Directions
When you reach the line with "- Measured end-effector" in the listing below, transcribe it and each line after it up to and including the line with "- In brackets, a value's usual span", exactly and with nothing else.

Data provided
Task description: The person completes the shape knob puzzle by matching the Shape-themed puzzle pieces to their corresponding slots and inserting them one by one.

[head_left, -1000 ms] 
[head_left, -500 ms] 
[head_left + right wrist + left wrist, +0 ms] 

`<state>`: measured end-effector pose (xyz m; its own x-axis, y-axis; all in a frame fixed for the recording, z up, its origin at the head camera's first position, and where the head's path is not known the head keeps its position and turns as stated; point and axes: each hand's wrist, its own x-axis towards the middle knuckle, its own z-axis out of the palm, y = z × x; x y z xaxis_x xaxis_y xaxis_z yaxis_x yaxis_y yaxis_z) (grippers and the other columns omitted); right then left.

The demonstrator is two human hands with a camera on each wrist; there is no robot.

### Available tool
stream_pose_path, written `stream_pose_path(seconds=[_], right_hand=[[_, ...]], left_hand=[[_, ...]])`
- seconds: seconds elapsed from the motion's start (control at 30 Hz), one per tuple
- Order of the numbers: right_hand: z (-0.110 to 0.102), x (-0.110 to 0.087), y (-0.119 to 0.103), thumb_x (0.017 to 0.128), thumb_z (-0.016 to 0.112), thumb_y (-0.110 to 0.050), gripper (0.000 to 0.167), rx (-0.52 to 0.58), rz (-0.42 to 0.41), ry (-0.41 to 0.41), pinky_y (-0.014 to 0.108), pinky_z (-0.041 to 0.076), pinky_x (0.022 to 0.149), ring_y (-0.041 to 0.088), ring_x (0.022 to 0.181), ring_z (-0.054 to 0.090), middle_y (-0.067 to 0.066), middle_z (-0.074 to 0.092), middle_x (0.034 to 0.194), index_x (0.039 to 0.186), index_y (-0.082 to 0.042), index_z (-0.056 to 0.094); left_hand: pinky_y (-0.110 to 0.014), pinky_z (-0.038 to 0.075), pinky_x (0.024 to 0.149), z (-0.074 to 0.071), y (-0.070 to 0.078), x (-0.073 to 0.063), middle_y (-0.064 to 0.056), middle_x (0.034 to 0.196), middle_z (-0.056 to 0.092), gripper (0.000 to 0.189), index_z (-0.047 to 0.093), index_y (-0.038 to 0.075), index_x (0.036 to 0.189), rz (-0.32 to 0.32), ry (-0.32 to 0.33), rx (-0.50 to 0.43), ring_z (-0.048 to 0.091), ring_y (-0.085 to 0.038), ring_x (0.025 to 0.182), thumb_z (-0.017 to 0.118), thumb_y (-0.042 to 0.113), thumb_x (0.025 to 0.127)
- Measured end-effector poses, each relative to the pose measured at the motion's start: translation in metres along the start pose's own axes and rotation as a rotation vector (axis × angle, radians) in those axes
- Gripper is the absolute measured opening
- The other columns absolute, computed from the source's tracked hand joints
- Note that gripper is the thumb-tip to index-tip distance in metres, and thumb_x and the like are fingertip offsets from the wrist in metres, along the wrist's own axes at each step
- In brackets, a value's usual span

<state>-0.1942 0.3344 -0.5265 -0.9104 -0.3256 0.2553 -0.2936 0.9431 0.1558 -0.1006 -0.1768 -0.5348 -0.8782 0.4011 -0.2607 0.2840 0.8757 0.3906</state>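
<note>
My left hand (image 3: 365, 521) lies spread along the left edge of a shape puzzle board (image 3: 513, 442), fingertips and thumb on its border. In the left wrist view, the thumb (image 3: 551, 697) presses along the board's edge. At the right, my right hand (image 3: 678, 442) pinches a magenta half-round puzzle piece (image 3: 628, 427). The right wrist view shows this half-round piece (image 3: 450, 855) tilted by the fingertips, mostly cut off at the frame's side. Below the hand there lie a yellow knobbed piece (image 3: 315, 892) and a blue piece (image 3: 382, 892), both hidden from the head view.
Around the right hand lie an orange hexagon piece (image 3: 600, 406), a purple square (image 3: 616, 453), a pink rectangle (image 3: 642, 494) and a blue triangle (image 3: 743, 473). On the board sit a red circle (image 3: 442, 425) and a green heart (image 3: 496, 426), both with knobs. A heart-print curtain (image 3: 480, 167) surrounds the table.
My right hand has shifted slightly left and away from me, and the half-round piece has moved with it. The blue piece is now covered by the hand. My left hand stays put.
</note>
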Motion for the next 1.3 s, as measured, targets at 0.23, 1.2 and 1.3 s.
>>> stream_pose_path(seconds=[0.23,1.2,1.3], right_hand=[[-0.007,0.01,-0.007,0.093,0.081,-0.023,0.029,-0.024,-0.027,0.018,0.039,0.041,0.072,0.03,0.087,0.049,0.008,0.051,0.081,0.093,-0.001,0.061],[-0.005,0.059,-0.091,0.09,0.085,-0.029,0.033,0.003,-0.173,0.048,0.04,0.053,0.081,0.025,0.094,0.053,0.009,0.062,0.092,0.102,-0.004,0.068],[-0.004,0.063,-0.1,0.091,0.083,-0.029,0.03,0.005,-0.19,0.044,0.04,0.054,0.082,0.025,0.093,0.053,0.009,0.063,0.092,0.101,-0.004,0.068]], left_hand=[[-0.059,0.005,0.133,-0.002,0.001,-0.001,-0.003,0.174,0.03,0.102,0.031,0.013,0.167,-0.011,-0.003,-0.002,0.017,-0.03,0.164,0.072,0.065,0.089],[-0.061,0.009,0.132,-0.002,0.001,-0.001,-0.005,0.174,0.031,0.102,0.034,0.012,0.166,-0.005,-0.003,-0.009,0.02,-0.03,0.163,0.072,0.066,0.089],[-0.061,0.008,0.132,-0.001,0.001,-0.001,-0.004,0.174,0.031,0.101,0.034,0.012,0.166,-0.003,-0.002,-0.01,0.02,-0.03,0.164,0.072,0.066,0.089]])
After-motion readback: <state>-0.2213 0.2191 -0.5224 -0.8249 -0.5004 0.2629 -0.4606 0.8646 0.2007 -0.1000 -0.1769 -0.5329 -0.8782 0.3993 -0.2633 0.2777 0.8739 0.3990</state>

Solved exercise
- Measured end-effector poses, each relative to the pose measured at the motion's start: translation in metres along the start pose's own axes and rotation as a rotation vector (axis × angle, radians) in those axes
- Gripper is the absolute measured opening
- The other columns absolute, computed from the source's tracked hand joints
- Note that gripper is the thumb-tip to index-tip distance in metres, and thumb_x and the like are fingertip offsets from the wrist in metres, along the wrist's own axes at each step
- In brackets, a value's usual span

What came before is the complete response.